__Work order__
In the copy, keep every word of the data below and none of its pictures.

◇ ◇ ◇

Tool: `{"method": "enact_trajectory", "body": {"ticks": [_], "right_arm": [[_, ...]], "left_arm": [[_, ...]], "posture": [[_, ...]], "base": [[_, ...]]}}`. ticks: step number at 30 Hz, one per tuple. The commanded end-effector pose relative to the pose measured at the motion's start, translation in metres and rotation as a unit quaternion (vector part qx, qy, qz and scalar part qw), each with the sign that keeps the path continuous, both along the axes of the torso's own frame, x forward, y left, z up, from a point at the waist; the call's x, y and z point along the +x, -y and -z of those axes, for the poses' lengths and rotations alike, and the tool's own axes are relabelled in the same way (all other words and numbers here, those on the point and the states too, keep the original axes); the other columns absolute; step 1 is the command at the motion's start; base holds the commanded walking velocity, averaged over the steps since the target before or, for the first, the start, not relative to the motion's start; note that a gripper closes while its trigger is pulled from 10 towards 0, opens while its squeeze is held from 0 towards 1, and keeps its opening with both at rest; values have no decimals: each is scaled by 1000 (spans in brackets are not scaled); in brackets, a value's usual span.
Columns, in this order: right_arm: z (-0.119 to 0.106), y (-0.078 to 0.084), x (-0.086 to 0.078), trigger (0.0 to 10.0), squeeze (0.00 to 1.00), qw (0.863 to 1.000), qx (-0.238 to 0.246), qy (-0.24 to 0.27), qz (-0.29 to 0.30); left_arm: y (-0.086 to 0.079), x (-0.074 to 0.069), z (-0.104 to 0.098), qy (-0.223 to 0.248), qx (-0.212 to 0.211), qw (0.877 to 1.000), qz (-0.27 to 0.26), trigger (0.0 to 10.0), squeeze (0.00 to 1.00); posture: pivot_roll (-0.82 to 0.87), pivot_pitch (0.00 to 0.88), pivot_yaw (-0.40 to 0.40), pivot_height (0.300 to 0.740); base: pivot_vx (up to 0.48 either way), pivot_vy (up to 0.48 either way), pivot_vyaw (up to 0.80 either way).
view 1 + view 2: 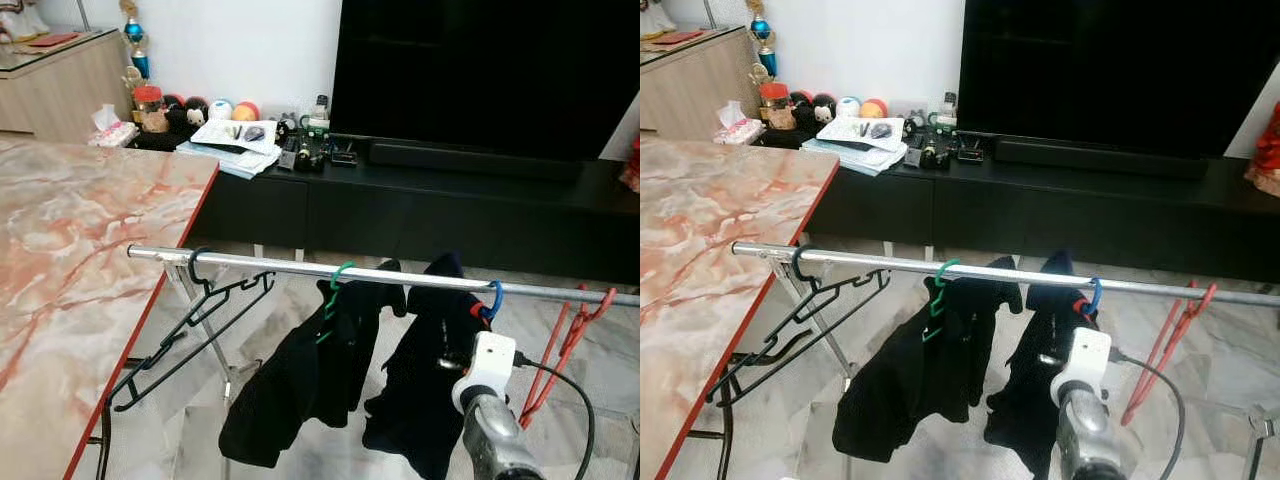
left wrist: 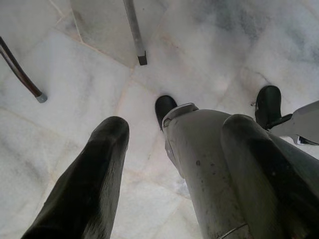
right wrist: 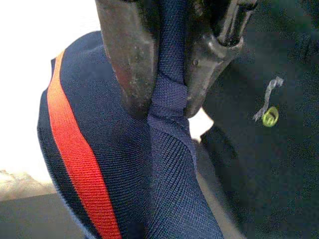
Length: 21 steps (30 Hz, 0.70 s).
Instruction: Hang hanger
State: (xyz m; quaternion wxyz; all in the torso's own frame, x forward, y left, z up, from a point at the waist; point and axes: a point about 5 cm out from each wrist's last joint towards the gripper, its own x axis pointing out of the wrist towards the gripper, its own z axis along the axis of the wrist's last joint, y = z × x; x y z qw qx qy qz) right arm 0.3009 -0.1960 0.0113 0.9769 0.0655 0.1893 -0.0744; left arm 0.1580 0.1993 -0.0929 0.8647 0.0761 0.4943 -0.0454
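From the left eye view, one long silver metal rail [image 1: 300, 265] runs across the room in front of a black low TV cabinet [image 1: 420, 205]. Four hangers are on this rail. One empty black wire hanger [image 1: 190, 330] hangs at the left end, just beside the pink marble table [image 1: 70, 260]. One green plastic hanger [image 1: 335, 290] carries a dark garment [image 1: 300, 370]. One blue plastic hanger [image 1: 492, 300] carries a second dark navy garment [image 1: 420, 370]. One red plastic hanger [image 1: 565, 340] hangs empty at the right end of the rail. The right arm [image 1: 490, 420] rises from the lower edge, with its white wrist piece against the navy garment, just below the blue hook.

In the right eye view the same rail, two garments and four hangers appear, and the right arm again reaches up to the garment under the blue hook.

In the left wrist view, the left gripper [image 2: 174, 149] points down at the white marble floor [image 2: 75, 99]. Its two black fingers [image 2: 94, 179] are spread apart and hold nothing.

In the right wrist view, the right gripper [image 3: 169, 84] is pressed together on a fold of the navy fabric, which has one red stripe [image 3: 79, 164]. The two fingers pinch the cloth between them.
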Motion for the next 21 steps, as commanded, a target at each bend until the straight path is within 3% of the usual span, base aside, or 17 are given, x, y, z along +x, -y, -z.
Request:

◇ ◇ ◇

__Output__
Tool: `{"method": "enact_trajectory", "body": {"ticks": [_], "right_arm": [[_, ...]], "left_arm": [[_, ...]], "posture": [[_, ...]], "base": [[_, ...]]}}`. ticks: step number at 30 Hz, one per tuple. The commanded end-effector pose relative to the pose measured at the motion's start, translation in metres and rotation as a unit quaternion (vector part qx, qy, qz and scalar part qw), each with the sign that keeps the path continuous, both along the axes of the torso's own frame, x forward, y left, z up, from a point at the waist; the call's x, y and z point along the +x, -y and -z of those axes, for the poses' lengths and rotations alike, and the tool's own axes are relabelled in the same way (all other words and numbers here, those on the point and the states too, keep the original axes); the other columns absolute; step 1 is the command at the motion's start; base holds the commanded walking velocity, averaged over the steps since the target before or, for the first, the start, not relative to the motion's start; note that a gripper closes while its trigger is pulled from 10 towards 0, opens while its squeeze is held from 0 towards 1, and keeps its opening with both at rest; values have no decimals: each is scaled by 1000 (spans in brackets are not scaled); in brackets, a value's usual span.
Columns, in this order: right_arm: z (-0.119 to 0.106), y (-0.078 to 0.084), x (-0.086 to 0.078), trigger (0.0 to 10.0), squeeze (0.00 to 1.00), qw (0.863 to 1.000), qx (-0.238 to 0.246), qy (-0.24 to 0.27), qz (-0.29 to 0.30); left_arm: y (-0.086 to 0.079), x (-0.074 to 0.069), z (-0.104 to 0.098), qy (-0.223 to 0.248), qx (-0.212 to 0.211), qw (0.877 to 1.000), qz (-0.27 to 0.26), trigger (0.0 to 10.0), squeeze (0.00 to 1.00); posture: pivot_roll (-0.82 to 0.87), pivot_pitch (0.00 to 0.88), pivot_yaw (-0.40 to 0.40), pivot_height (0.300 to 0.740); base: pivot_vx (up to 0.48 either way), pivot_vy (up to 0.48 either way), pivot_vyaw (up to 0.80 either way).
view 1 + view 2: 
left wrist: 
right wrist: 
Length: 21 steps (30 Hz, 0.70 s).
Instruction: Hang hanger
State: (xyz m; quaternion wxyz; all in the torso's own frame, x forward, y left, z up, from a point at the waist; point and axes: a point about 5 cm out from each wrist's last joint towards the gripper, its own x axis pointing out of the wrist towards the gripper, its own z axis along the axis of the wrist's last joint, y = z × x; x y z qw qx qy qz) right arm 0.3009 -0.1960 0.0113 0.9769 0.0655 0.1893 -0.0744; left arm 0.1580 0.1993 -0.0929 0.8647 0.0761 0.4943 -0.0454
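From the left eye view, one long silver metal rail [image 1: 300, 265] runs across the room in front of a black low TV cabinet [image 1: 420, 205]. Four hangers are on this rail. One empty black wire hanger [image 1: 190, 330] hangs at the left end, just beside the pink marble table [image 1: 70, 260]. One green plastic hanger [image 1: 335, 290] carries a dark garment [image 1: 300, 370]. One blue plastic hanger [image 1: 492, 300] carries a second dark navy garment [image 1: 420, 370]. One red plastic hanger [image 1: 565, 340] hangs empty at the right end of the rail. The right arm [image 1: 490, 420] rises from the lower edge, with its white wrist piece against the navy garment, just below the blue hook.

In the right eye view the same rail, two garments and four hangers appear, and the right arm again reaches up to the garment under the blue hook.

In the left wrist view, the left gripper [image 2: 174, 149] points down at the white marble floor [image 2: 75, 99]. Its two black fingers [image 2: 94, 179] are spread apart and hold nothing.

In the right wrist view, the right gripper [image 3: 169, 84] is pressed together on a fold of the navy fabric, which has one red stripe [image 3: 79, 164]. The two fingers pinch the cloth between them.
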Motion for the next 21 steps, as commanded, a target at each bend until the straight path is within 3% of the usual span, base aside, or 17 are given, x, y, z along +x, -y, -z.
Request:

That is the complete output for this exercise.